Yesterday, only UAH3.5bn (US$94m) was borrowed for the state budget. But almost all of this amount was attracted thanks to the increase in interest rates.
In general, demand was small, only UAH4.8bn (US$131m), which was only UAH0.7bn (US$19m) more than last week. While last Tuesday, demand was concentrated on 11- and 14-month bills on which interest rates were up at the end of June, yesterday's demand for 14-month paper was much smaller and moved to five-month T-bills.
In total, demand for five-month securities was in 17 bids, and almost all of them were with rates of 12%. So here, the Ministry had to choose whether to make a small step toward the market or to limit the amount of funds it could raise.
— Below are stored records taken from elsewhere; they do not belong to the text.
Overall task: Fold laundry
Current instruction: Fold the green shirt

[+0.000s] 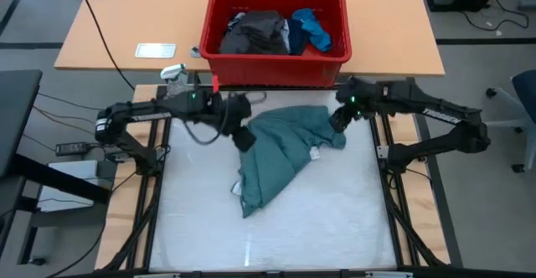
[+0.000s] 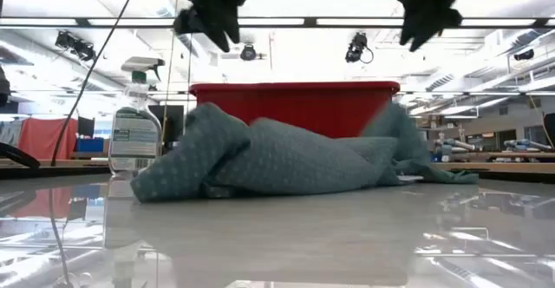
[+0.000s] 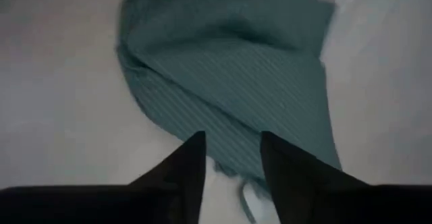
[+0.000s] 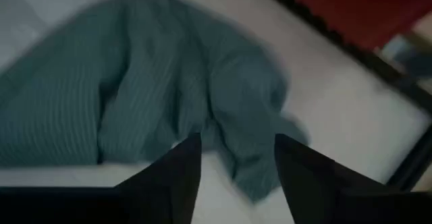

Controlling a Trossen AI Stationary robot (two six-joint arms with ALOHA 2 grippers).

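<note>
Both end effectors hang parted above the crumpled teal-green shirt.

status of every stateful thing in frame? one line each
teal shirt: crumpled on the table, not folded, not held
left gripper: fingers open, above the shirt's edge
right gripper: fingers open, above the shirt
red bin: upright, holds dark grey and blue garments
spray bottle: upright
</note>
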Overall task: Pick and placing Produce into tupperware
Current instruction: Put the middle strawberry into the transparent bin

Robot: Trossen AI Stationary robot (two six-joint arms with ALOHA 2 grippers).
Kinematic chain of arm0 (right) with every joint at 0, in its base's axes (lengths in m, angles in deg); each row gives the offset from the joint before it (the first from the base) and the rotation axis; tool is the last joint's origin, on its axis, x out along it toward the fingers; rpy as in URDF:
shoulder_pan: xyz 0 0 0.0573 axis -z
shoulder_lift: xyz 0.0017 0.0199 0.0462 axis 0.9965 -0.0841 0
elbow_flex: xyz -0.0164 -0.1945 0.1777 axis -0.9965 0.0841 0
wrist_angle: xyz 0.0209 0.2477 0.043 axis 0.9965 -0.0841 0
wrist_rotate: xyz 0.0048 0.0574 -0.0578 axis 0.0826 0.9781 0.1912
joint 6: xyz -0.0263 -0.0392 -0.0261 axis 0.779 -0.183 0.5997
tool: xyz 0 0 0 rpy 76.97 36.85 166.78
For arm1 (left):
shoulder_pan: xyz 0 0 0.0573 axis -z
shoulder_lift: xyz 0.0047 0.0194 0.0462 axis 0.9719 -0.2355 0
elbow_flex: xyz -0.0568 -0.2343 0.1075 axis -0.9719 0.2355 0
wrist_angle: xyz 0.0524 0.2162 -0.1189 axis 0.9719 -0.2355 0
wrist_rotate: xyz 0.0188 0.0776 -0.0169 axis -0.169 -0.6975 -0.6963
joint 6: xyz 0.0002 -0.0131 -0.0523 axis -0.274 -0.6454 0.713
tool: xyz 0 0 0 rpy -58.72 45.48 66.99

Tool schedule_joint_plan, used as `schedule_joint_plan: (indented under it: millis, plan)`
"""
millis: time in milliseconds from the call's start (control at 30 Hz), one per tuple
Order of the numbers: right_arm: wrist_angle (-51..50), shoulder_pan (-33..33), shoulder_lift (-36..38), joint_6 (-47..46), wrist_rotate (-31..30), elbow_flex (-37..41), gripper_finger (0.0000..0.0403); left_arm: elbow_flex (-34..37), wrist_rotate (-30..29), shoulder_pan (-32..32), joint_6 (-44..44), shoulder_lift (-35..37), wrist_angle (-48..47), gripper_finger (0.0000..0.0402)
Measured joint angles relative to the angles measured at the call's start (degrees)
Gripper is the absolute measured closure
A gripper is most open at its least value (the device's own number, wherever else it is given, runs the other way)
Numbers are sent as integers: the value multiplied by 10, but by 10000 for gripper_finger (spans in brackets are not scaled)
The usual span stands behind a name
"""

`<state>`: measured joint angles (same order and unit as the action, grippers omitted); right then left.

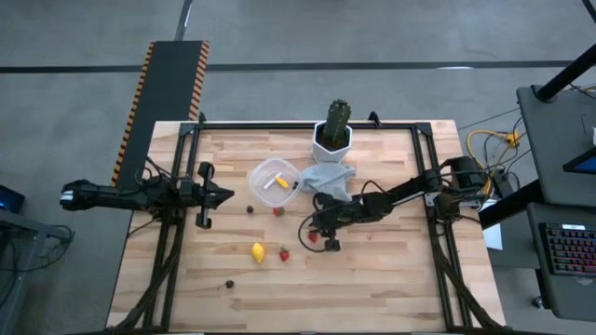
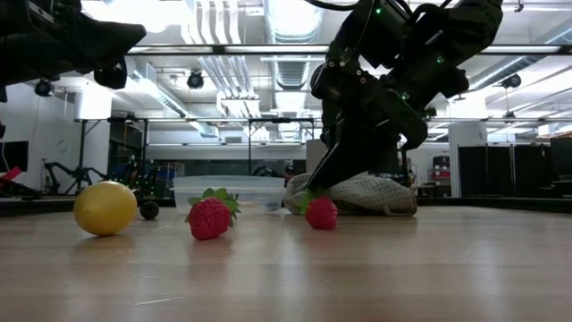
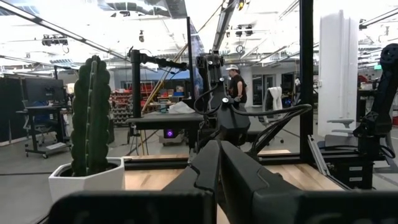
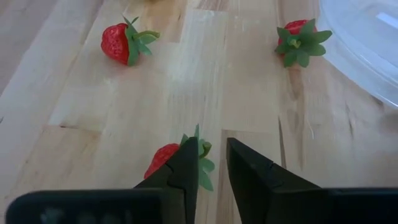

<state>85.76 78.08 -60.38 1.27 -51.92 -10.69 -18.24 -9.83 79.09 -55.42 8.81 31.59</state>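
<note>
Three strawberries loose on the counter [image 1: 372,270]: one [image 1: 277,211] just below the tupperware [image 1: 272,180], one [image 1: 284,253] right of the single lemon [image 1: 258,251], one [image 4: 163,159] at the right hand [image 4: 211,163]. Two dark round pieces [image 1: 250,209], [image 1: 229,284]. Orange carrot piece [image 1: 280,183] inside the tupperware, upper centre. Right hand low at frame centre, fingers slightly parted, strawberry leaves between them, berry beside one tip. Left hand [image 1: 226,194] shut, raised at left edge.
</note>
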Motion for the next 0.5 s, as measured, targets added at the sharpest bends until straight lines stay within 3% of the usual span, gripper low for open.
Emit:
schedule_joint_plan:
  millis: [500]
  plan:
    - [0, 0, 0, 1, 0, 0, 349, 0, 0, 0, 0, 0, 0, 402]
As a result, UAH3.4bn (US$92m) was raised with a cut-off rate of 12%. But the weighted average rate turned out to be lower at 11.99%, so demand for lower rates did not go unnoticed, although was small.
But a compromise could not be found on the 11-month bills. Here, most bids were with a rate of 14%. One participant wanted a higher rate of 18%, and although this bid could have provided the budget with more than UAH1bn (US$27m), it was rejected. The rate for this issue was kept at 14%.
At the same time, interest in 14-month paper with a rate of 16% seems to have run out, because demand was less than UAH50m (US$1.3m).
Investors were also not interested in EUR-denominated securities, the sale of which raised only EUR0.8m or UAH32m.
So, over several recent weeks, rates on UAH bills have gradually changed, allowing the Ministry of Finance to attract small amounts every week. But after the NSSMC removed most of the restrictions on the bond market, the potential to purchase bonds on better terms than in the primary market increased. So, we expect a similar demand migration to higher rates for some time until the conditions in the primary and secondary markets meet and create a new yield curve.